• **DESCRIPTION OF THE TASK**
Only lines containing "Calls" belong in the answer, each copied from the entries below.

Content starts

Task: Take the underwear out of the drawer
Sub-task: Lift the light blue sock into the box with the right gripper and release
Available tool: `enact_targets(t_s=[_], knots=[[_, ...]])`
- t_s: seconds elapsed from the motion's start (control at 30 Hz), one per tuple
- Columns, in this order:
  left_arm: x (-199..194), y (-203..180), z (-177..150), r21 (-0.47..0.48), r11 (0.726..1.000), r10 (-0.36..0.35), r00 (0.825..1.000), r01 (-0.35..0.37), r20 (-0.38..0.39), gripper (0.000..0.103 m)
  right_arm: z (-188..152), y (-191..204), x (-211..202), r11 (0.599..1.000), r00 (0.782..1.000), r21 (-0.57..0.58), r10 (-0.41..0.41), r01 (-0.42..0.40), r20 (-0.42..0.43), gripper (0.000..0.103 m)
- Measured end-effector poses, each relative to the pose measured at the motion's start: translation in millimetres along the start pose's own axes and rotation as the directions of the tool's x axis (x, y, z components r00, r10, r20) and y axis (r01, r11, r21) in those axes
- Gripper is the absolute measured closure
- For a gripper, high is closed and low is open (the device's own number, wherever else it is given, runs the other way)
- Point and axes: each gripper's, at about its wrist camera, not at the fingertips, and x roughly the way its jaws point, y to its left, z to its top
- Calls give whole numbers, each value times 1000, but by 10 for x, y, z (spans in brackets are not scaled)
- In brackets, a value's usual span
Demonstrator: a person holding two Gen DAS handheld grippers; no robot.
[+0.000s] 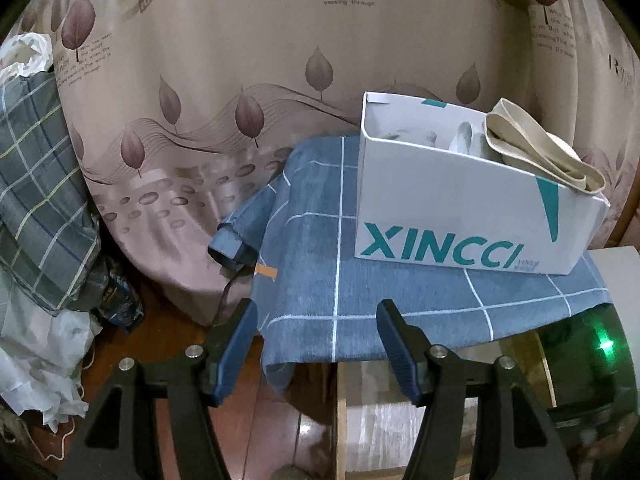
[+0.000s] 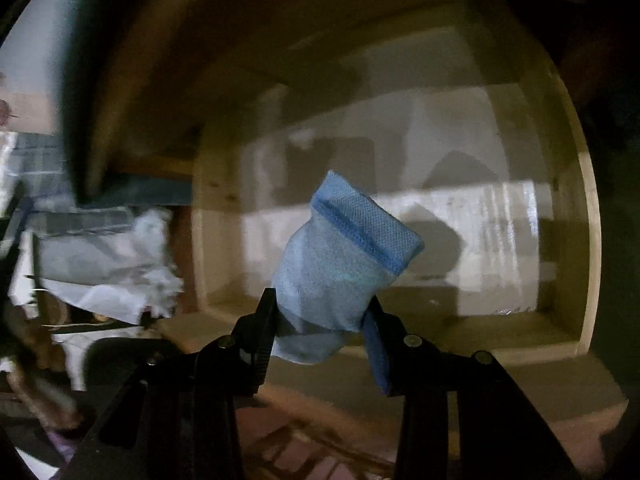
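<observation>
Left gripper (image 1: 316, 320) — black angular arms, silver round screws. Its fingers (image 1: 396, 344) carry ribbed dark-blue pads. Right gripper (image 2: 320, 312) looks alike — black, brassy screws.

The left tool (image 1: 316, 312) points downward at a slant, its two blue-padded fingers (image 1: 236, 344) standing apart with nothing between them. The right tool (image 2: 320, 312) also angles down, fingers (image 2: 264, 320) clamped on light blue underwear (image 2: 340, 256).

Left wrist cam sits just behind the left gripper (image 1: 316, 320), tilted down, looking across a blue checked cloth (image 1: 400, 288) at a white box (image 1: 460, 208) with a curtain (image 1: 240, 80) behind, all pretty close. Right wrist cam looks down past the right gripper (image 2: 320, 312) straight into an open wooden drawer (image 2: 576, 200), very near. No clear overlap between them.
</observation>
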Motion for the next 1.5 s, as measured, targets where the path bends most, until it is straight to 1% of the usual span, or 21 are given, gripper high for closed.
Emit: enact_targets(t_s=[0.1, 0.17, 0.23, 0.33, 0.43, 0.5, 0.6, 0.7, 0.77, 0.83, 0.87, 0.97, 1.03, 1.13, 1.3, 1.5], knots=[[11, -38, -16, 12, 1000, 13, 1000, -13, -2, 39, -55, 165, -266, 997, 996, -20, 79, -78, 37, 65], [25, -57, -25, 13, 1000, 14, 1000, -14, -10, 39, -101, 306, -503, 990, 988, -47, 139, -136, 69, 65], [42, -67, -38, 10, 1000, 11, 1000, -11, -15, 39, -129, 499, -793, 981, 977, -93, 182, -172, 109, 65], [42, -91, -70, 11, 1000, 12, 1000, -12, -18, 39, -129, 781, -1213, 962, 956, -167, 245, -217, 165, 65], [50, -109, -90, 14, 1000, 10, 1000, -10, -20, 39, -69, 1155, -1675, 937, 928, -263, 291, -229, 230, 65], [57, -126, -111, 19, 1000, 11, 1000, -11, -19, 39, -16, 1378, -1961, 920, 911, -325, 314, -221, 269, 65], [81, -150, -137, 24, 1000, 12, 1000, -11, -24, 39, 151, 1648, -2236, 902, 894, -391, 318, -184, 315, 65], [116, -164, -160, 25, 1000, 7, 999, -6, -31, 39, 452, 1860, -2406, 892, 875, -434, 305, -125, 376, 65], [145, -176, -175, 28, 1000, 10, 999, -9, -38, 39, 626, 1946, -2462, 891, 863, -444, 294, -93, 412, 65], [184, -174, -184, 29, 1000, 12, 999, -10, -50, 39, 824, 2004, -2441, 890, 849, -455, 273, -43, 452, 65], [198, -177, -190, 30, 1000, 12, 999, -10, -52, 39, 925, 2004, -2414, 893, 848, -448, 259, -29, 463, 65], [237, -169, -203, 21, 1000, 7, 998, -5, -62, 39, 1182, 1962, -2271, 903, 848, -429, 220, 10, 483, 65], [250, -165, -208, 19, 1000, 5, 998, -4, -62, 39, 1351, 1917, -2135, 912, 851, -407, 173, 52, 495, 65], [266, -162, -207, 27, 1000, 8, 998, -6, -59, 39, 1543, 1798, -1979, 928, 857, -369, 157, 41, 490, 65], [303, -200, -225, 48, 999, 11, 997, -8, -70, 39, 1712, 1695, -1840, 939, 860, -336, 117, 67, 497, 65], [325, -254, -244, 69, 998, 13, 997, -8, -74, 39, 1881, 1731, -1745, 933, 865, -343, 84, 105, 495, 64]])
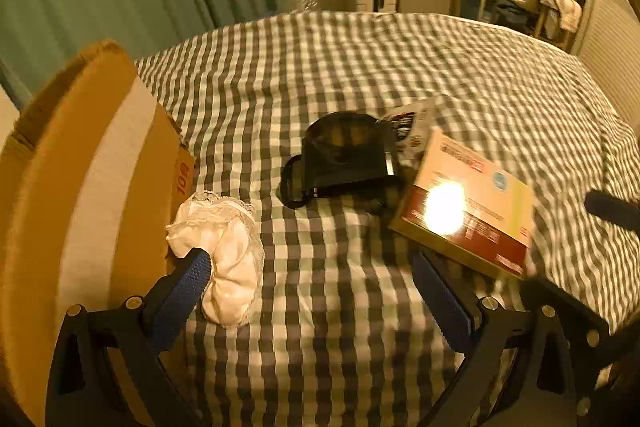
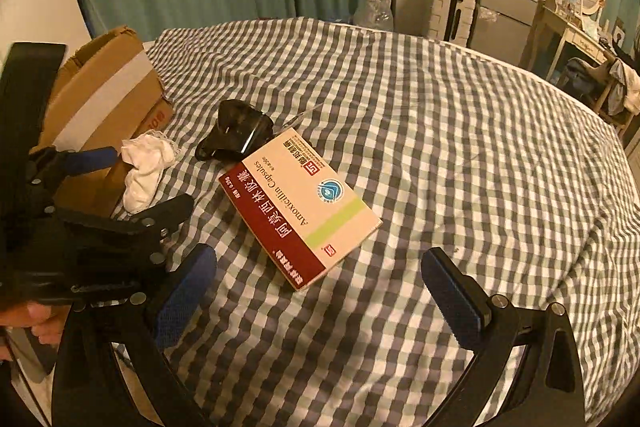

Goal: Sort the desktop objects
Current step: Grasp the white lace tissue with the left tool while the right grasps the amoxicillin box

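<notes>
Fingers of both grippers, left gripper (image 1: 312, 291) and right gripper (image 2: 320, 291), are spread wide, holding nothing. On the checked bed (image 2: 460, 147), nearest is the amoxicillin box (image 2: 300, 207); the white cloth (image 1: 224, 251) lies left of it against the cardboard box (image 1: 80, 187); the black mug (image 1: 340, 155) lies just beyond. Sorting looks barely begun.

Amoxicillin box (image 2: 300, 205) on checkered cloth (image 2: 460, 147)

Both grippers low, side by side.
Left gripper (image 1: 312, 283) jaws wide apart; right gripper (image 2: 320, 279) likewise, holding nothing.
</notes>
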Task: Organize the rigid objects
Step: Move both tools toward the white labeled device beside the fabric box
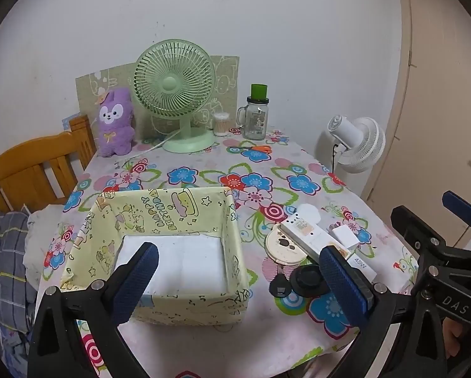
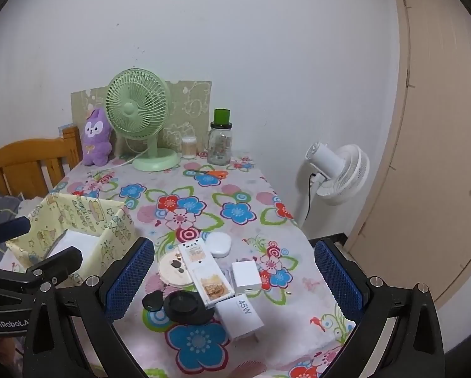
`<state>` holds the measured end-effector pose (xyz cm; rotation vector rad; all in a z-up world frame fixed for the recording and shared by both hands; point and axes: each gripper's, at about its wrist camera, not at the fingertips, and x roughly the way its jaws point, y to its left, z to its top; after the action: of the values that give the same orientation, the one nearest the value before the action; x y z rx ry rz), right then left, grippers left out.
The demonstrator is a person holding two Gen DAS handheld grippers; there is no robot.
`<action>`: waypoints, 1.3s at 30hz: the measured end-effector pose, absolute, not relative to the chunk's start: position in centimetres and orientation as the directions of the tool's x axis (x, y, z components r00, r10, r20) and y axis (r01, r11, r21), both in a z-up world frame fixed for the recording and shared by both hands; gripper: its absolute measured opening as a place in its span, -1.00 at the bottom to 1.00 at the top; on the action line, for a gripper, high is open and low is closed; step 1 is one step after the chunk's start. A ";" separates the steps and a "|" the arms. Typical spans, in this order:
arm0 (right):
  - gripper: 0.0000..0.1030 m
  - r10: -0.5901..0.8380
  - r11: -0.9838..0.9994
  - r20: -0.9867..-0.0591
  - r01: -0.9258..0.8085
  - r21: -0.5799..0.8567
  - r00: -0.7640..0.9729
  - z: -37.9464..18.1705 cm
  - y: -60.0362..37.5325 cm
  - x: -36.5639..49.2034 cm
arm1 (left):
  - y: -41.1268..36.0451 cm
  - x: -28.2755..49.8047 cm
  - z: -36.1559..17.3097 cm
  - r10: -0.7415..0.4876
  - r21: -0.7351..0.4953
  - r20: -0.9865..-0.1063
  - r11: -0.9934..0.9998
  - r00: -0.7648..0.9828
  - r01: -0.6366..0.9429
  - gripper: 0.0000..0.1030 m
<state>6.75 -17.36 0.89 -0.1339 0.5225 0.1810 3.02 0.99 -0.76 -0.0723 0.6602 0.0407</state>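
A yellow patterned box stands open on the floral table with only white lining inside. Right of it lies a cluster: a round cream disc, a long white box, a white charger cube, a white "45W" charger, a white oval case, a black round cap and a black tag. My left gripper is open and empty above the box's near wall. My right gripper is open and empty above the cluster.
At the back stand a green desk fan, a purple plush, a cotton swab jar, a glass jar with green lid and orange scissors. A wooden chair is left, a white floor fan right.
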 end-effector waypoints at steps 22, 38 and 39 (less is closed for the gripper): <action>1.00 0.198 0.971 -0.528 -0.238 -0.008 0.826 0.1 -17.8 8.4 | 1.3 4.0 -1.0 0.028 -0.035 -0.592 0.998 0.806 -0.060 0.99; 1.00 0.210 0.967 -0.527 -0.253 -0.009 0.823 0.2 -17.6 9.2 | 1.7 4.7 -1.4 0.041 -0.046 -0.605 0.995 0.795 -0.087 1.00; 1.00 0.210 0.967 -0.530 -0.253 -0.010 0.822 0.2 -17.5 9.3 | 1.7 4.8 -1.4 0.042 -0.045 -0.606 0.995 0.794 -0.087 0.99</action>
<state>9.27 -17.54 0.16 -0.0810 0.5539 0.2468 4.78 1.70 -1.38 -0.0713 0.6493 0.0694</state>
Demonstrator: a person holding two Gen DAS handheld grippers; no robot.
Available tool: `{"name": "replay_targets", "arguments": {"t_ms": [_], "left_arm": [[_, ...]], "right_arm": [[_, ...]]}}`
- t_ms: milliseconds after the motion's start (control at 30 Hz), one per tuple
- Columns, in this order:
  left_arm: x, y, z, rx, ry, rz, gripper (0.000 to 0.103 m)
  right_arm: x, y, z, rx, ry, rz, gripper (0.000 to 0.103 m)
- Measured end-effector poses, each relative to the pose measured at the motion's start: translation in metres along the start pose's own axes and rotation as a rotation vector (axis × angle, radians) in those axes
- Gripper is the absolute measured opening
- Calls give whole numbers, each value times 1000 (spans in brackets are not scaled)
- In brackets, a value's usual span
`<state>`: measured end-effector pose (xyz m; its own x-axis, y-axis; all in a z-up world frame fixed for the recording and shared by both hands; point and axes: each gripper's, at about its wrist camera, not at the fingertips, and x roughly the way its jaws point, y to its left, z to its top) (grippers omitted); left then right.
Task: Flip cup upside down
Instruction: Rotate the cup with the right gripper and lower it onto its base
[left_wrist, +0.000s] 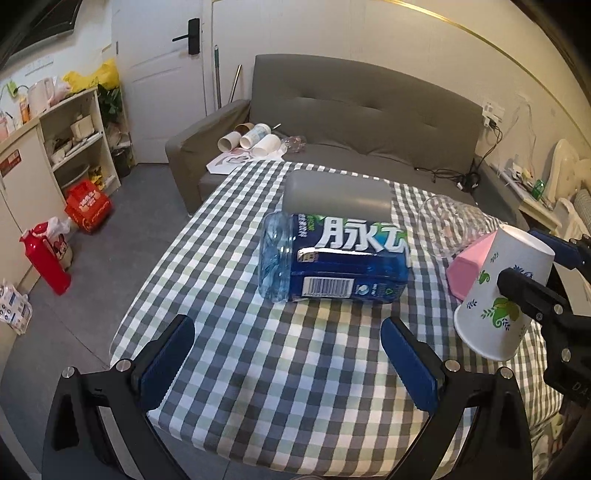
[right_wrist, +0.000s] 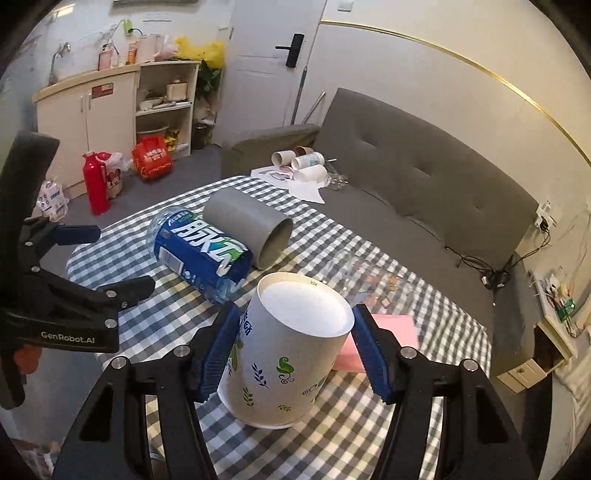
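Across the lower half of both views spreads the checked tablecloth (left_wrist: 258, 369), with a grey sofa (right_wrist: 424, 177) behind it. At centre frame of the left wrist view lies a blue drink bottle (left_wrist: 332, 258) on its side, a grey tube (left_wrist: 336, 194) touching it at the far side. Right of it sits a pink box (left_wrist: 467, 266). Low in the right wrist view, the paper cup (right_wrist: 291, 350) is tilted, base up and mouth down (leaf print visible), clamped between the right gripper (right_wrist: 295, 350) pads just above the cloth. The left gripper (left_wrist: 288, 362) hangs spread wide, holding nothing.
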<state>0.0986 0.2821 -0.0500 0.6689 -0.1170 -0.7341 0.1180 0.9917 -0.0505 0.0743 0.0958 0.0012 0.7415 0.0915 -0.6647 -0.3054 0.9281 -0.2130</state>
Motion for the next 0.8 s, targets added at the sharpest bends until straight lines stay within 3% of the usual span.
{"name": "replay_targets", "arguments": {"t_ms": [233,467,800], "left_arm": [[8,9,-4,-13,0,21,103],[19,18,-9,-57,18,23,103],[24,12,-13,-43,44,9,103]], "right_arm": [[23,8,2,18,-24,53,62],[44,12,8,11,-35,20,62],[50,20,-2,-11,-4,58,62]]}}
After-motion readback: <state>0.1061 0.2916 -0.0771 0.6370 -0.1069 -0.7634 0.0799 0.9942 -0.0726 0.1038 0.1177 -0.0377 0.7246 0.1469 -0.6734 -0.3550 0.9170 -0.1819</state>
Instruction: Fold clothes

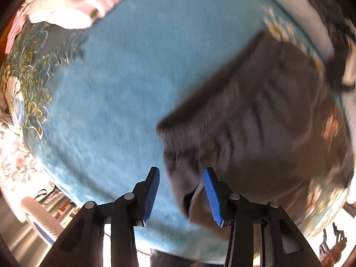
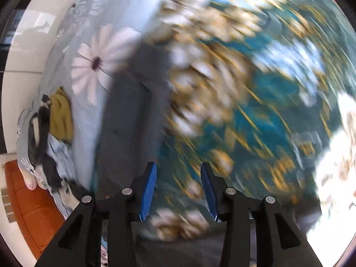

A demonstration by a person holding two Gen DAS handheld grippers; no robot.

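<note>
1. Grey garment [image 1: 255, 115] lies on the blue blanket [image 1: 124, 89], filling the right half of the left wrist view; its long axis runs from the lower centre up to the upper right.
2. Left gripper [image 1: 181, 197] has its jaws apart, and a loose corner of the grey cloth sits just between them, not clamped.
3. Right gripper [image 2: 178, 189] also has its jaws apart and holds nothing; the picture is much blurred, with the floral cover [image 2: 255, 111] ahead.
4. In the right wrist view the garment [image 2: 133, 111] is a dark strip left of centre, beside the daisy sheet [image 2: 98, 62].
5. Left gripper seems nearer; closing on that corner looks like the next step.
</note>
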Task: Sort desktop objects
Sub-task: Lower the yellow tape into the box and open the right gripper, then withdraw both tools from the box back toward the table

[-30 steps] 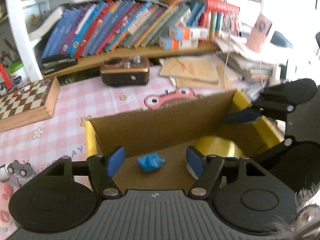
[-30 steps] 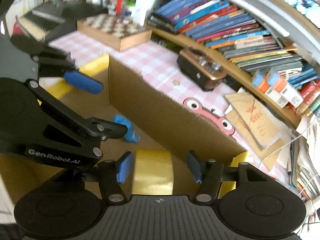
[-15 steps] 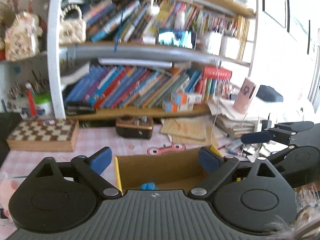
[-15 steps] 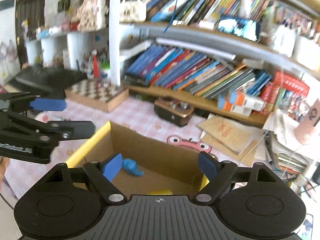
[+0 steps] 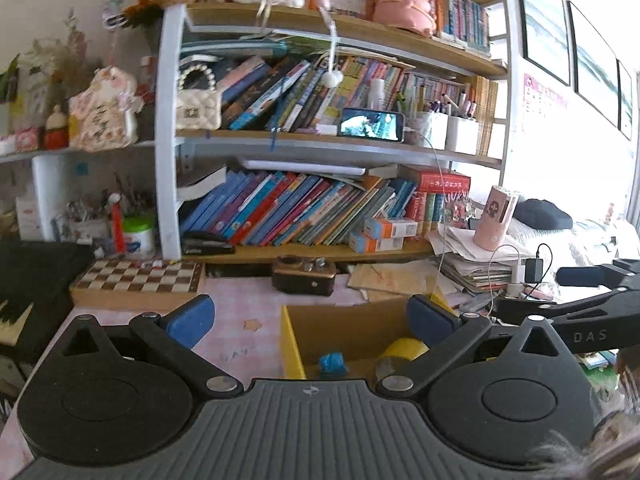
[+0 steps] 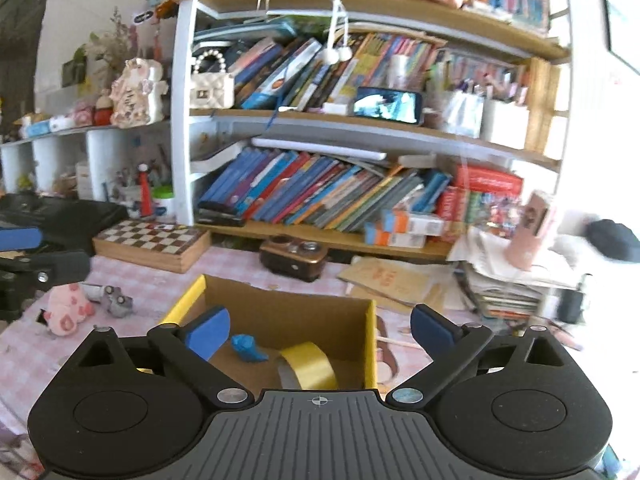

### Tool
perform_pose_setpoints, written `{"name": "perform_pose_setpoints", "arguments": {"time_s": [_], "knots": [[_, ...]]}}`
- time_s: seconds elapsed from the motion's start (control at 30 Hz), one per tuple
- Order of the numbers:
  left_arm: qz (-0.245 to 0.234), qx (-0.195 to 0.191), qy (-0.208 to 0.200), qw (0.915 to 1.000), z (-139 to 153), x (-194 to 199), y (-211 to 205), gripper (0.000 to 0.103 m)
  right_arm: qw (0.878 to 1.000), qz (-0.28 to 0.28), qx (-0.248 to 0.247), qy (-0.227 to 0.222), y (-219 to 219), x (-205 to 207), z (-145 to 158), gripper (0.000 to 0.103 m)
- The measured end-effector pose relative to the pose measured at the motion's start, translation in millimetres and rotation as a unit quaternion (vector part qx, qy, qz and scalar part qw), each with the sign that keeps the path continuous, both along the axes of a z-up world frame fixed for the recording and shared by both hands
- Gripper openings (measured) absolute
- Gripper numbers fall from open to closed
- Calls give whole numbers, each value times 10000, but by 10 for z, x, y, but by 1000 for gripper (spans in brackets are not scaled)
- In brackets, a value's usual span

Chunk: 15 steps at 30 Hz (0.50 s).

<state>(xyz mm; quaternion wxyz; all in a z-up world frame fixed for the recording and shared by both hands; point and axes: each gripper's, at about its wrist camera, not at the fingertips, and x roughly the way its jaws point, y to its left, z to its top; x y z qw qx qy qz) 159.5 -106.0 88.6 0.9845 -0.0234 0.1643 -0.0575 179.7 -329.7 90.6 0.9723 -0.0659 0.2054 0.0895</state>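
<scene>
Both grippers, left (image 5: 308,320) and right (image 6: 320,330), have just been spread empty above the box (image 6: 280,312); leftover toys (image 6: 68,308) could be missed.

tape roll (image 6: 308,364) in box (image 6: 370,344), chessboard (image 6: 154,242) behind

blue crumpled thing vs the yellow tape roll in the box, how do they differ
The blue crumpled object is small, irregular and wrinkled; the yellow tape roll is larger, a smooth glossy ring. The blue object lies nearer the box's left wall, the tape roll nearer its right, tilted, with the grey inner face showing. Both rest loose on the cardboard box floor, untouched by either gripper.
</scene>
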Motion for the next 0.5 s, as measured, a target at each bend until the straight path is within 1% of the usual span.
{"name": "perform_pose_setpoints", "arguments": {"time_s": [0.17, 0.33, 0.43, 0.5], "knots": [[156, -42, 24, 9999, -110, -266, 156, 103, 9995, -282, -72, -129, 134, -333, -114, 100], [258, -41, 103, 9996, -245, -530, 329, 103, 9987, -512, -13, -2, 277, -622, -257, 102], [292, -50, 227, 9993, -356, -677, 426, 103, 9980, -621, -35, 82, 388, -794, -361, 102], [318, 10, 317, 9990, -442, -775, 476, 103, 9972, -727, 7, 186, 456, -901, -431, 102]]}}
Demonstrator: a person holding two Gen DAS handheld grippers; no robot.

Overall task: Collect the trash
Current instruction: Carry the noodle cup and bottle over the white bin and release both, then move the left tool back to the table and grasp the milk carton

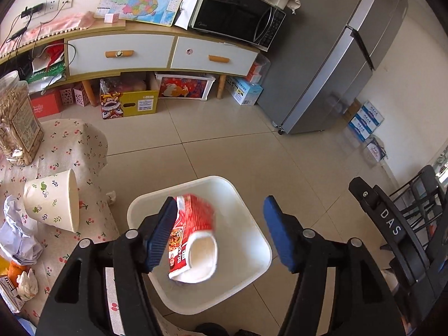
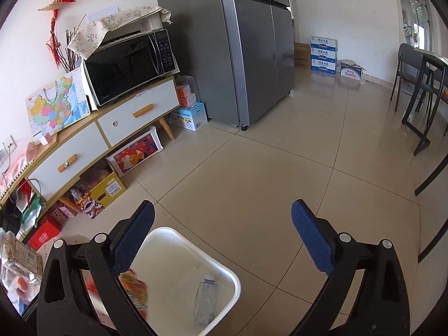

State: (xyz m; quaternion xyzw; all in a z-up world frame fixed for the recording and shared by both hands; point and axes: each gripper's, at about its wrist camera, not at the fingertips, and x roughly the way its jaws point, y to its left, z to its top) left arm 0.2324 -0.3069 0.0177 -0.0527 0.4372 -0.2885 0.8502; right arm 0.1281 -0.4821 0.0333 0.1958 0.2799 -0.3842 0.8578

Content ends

• **ANSWER AREA**
- Calls give whole numbers, each value times 1000, but by 10 for x, y, z (spans in brackets are not scaled)
- Calls give whole numbers, each value times 1000 (spans in brackets are not scaled)
- Calls give whole numbers, each value times 10000, but by 10 for z, x, y, but by 1000 for gripper (spans in brackets are not scaled)

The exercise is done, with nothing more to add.